■ **TASK GOAL**
Down to the final line, write out the material beneath exactly, without pictures.
_ _ _ _ _
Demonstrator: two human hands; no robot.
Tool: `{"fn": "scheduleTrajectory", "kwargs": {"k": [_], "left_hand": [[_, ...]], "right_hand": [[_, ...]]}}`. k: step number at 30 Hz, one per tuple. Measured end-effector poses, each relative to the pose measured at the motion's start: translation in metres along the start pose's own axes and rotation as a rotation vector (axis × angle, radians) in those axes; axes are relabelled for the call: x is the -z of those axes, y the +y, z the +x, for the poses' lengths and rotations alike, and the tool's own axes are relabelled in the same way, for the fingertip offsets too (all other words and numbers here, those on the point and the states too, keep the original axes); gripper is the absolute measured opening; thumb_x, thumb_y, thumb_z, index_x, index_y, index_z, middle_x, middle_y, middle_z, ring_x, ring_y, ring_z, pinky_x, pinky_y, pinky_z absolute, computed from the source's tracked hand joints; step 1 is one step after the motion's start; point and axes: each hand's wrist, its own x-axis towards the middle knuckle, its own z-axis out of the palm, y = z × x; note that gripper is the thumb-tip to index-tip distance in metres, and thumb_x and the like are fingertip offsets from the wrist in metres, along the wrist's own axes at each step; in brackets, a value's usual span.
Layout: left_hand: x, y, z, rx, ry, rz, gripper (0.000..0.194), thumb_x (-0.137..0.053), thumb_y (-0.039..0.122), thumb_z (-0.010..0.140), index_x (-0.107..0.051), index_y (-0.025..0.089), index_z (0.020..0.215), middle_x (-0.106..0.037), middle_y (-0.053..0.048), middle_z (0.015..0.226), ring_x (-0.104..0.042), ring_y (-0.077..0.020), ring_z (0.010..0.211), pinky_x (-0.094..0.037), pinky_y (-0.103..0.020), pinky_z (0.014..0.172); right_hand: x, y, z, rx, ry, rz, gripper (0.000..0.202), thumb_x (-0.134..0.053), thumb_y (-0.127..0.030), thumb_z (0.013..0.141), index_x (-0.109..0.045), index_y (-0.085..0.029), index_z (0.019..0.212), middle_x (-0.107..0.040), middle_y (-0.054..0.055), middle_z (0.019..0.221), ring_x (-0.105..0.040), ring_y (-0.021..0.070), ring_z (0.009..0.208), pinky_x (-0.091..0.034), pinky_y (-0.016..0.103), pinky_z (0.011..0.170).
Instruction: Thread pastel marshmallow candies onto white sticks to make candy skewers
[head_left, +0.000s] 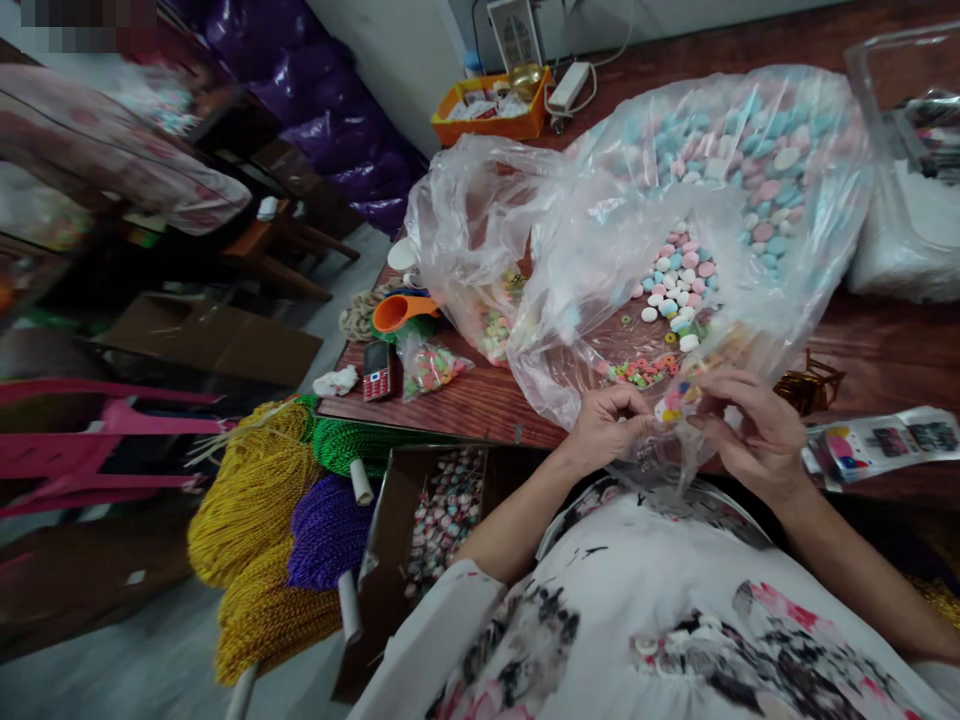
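Observation:
Both hands meet at the table's front edge, over the near side of a large clear plastic bag [592,250] of pink, blue and white candies. Between them is a small clear packet [673,400] with a colourful print. My left hand [611,425] pinches its left side with closed fingers. My right hand [750,430] has its fingers curled round the packet's right side. Loose round candies [679,275] lie in the bag's opening, and small ring-shaped candies [645,372] are scattered just beyond my left hand.
A phone [377,372], an orange scoop [401,312] and a small candy bag [431,368] lie at the table's left. Printed packets [885,442] lie right. Below the edge are an open box [394,520] and yellow cord bundles [255,500]. An orange tray [491,118] stands behind.

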Motion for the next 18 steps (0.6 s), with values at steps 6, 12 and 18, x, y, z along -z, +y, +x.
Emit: {"fn": "scheduleTrajectory", "kwargs": {"k": [6,12,18], "left_hand": [[-0.001,-0.001,0.001,-0.124,0.000,0.087,0.041,-0.086,0.047,0.076,-0.062,0.015,0.066,-0.059,0.001,0.067,-0.049,-0.0093,0.062,-0.039,-0.024,0.062],[0.000,0.003,-0.002,-0.463,-0.035,0.470,0.023,-0.069,0.023,0.087,-0.056,0.018,0.069,-0.057,0.001,0.068,-0.050,-0.0110,0.065,-0.039,-0.026,0.065],[0.015,-0.002,-0.005,-0.335,-0.017,0.380,0.027,-0.075,0.026,0.085,-0.058,0.017,0.066,-0.056,0.002,0.065,-0.049,-0.0102,0.063,-0.039,-0.025,0.063]], "right_hand": [[0.029,-0.013,0.026,0.301,-0.296,-0.285,0.027,-0.062,-0.005,0.088,-0.069,-0.021,0.109,-0.067,0.014,0.128,-0.072,0.0191,0.091,-0.059,0.032,0.076],[0.029,-0.027,0.039,0.453,-0.521,-0.482,0.025,-0.051,-0.010,0.095,-0.061,-0.019,0.074,-0.070,0.006,0.079,-0.063,0.0173,0.070,-0.049,0.032,0.068],[0.041,0.004,0.046,0.251,-0.493,-0.094,0.019,-0.054,-0.016,0.099,-0.067,-0.022,0.087,-0.074,0.003,0.080,-0.068,0.0163,0.071,-0.050,0.029,0.066]]}}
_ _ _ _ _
■ **PROBLEM SOLUTION**
Demonstrator: two human hands; no robot.
Tool: `{"fn": "scheduleTrajectory", "kwargs": {"k": [_], "left_hand": [[_, ...]], "right_hand": [[_, ...]]}}`. k: step number at 30 Hz, one per tuple. Measured end-effector poses, each relative to the pose measured at the motion's start: translation in metres along the start pose's own axes and rotation as a rotation vector (axis × angle, radians) in those axes; axes are relabelled for the call: x is the -z of those axes, y the +y, z the +x, for the poses' lengths and rotations alike, and the tool's own axes are relabelled in the same way, for the fingertip offsets too (all other words and numbers here, those on the point and the states too, keep the original axes); gripper is the absolute measured opening; thumb_x, thumb_y, thumb_z, index_x, index_y, index_z, middle_x, middle_y, middle_z, ring_x, ring_y, ring_z, pinky_x, pinky_y, pinky_z absolute, computed from the source's tracked hand joints; step 1 is one step after the motion's start; point and axes: each hand's wrist, its own x-axis towards the middle knuckle, its own z-axis out of the palm, y = z × x; note that gripper is the thumb-tip to index-tip distance in metres, and thumb_x and the like are fingertip offsets from the wrist in metres, along the wrist's own axes at each step; in brackets, a value's usual span.
Layout: left_hand: x, y, z, rx, ry, rz, gripper (0.000..0.194), thumb_x (-0.137..0.053), thumb_y (-0.039..0.122), thumb_z (-0.010..0.140), index_x (-0.107..0.051), index_y (-0.025..0.089), index_z (0.020..0.215), middle_x (-0.106..0.037), middle_y (-0.053..0.048), middle_z (0.015..0.226), ring_x (-0.104..0.042), ring_y (-0.077..0.020), ring_z (0.010..0.211), pinky_x (-0.094..0.037), pinky_y (-0.103..0.020), pinky_z (0.014..0.172); right_hand: x, y, z, rx, ry, rz, gripper (0.000..0.202), thumb_x (-0.134..0.053), thumb_y (-0.127..0.030), thumb_z (0.013..0.141), index_x (-0.109..0.045), index_y (-0.085..0.029), index_z (0.019..0.212), middle_x (-0.107..0.040), middle_y (-0.054..0.055), middle_z (0.019..0.221), ring_x (-0.105..0.040), ring_y (-0.021..0.070), ring_z (0.009..0.208), pinky_x (-0.091..0.034), pinky_y (-0.016..0.103), pinky_z (0.011..0.170).
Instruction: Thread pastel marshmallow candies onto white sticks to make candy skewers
[head_left, +0.000s] 
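Observation:
Both hands meet at the table's front edge, over the near side of a large clear plastic bag [592,250] of pink, blue and white candies. Between them is a small clear packet [673,400] with a colourful print. My left hand [611,425] pinches its left side with closed fingers. My right hand [750,430] has its fingers curled round the packet's right side. Loose round candies [679,275] lie in the bag's opening, and small ring-shaped candies [645,372] are scattered just beyond my left hand.
A phone [377,372], an orange scoop [401,312] and a small candy bag [431,368] lie at the table's left. Printed packets [885,442] lie right. Below the edge are an open box [394,520] and yellow cord bundles [255,500]. An orange tray [491,118] stands behind.
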
Motion for the next 18 steps (0.6 s), with values at steps 6, 12 and 18, x, y, z along -z, +y, +x.
Emit: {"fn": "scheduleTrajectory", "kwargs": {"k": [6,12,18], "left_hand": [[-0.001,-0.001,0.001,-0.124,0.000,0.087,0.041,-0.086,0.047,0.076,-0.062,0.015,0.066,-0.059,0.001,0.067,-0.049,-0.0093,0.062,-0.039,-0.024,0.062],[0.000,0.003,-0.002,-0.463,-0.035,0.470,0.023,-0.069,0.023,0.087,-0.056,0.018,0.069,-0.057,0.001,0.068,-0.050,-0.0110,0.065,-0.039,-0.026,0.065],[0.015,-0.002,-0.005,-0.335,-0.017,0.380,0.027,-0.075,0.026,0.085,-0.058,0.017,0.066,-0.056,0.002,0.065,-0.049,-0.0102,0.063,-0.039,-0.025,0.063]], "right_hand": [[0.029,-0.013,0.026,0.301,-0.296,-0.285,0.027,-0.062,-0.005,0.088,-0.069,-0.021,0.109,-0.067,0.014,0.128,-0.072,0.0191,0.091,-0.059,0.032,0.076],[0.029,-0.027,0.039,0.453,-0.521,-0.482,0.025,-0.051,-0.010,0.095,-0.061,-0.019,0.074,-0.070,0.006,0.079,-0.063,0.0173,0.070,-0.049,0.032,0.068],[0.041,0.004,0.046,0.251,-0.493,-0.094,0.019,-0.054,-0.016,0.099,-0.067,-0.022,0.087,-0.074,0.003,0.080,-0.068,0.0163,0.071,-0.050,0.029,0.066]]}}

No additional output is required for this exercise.